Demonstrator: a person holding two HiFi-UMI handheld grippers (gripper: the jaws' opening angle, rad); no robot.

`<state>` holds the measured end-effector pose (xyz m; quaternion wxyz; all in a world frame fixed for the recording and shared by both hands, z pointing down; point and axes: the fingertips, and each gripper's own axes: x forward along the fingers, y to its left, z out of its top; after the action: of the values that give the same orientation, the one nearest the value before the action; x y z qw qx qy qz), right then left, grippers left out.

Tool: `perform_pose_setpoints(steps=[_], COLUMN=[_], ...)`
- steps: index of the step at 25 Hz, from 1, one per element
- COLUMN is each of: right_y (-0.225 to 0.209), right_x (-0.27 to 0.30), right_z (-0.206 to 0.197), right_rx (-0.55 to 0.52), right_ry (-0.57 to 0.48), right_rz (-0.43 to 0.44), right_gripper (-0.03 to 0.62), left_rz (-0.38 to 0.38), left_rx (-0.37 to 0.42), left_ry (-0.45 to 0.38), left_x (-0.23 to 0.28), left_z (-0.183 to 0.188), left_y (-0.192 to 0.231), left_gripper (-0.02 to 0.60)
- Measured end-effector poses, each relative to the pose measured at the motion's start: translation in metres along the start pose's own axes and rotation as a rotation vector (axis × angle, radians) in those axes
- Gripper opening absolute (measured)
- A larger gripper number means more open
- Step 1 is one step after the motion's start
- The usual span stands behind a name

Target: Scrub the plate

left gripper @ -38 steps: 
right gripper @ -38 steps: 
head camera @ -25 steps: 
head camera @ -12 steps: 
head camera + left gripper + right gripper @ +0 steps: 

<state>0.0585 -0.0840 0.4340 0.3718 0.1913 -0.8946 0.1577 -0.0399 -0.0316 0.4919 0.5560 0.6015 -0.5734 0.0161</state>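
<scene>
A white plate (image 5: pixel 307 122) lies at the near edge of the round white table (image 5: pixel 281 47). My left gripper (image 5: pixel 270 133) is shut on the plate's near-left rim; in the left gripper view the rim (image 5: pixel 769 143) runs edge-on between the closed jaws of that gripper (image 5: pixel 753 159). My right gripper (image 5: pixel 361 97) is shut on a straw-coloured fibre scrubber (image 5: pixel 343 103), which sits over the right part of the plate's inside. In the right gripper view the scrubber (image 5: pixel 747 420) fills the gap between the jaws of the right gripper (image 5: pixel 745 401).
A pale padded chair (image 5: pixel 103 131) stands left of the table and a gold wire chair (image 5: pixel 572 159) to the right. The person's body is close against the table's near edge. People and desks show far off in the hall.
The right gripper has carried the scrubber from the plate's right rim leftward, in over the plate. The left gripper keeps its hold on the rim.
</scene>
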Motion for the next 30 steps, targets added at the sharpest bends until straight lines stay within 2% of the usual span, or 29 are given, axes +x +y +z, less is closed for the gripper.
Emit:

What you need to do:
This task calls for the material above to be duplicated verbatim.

Problem solution:
Demonstrator: a person holding two HiFi-UMI handheld grippers (gripper: the jaws' opening angle, rad); no robot.

`<state>` holds the measured end-effector pose (xyz m; quaternion wxyz; all in a world frame fixed for the recording and shared by both hands, z pointing down; point and axes: the fingertips, and each gripper's own axes: x forward along the fingers, y to its left, z out of its top; after the action: of the values that give the same orientation, the one nearest the value before the action; x y z qw qx qy qz), right then left, grippers left out.

Tool: `perform_pose_setpoints(steps=[_], COLUMN=[_], ...)`
- steps: index of the step at 25 Hz, from 1, one per element
- COLUMN is each of: right_y (-0.225 to 0.209), right_x (-0.27 to 0.30), right_z (-0.206 to 0.197), right_rx (-0.55 to 0.52), right_ry (-0.57 to 0.48), right_rz (-0.43 to 0.44), right_gripper (-0.03 to 0.62), left_rz (-0.38 to 0.38), left_rx (-0.37 to 0.42), left_ry (-0.45 to 0.38), left_x (-0.23 to 0.28), left_z (-0.183 to 0.188), left_y (-0.192 to 0.231), left_gripper (-0.02 to 0.60)
- Measured end-effector poses, each relative to the pose measured at the motion's start: translation in metres along the start pose's own axes and rotation as a rotation vector (axis × angle, radians) in those axes
- Gripper opening absolute (measured)
- A larger gripper number means more open
- Step 1 is one step after the motion's start
- The usual span stands behind a name

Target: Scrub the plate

left gripper @ -38 steps: 
right gripper @ -38 steps: 
head camera @ -25 steps: 
head camera @ -12 steps: 
head camera + left gripper + right gripper @ +0 steps: 

<state>0.0585 -0.0840 0.4340 0.3718 0.1913 -0.8946 0.1577 -0.0399 -0.0316 0.4919 0.5560 0.6015 -0.5734 0.0161</state>
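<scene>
A white plate (image 5: pixel 307 122) lies at the near edge of the round white table (image 5: pixel 281 47). My left gripper (image 5: pixel 270 133) is shut on the plate's near-left rim; in the left gripper view the rim (image 5: pixel 769 143) runs edge-on between the closed jaws of that gripper (image 5: pixel 753 159). My right gripper (image 5: pixel 361 97) is shut on a straw-coloured fibre scrubber (image 5: pixel 343 103), which sits over the right part of the plate's inside. In the right gripper view the scrubber (image 5: pixel 747 420) fills the gap between the jaws of the right gripper (image 5: pixel 745 401).
A pale padded chair (image 5: pixel 103 131) stands left of the table and a gold wire chair (image 5: pixel 572 159) to the right. The person's body is close against the table's near edge. People and desks show far off in the hall.
The right gripper has carried the scrubber from the plate's right rim leftward, in over the plate. The left gripper keeps its hold on the rim.
</scene>
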Motion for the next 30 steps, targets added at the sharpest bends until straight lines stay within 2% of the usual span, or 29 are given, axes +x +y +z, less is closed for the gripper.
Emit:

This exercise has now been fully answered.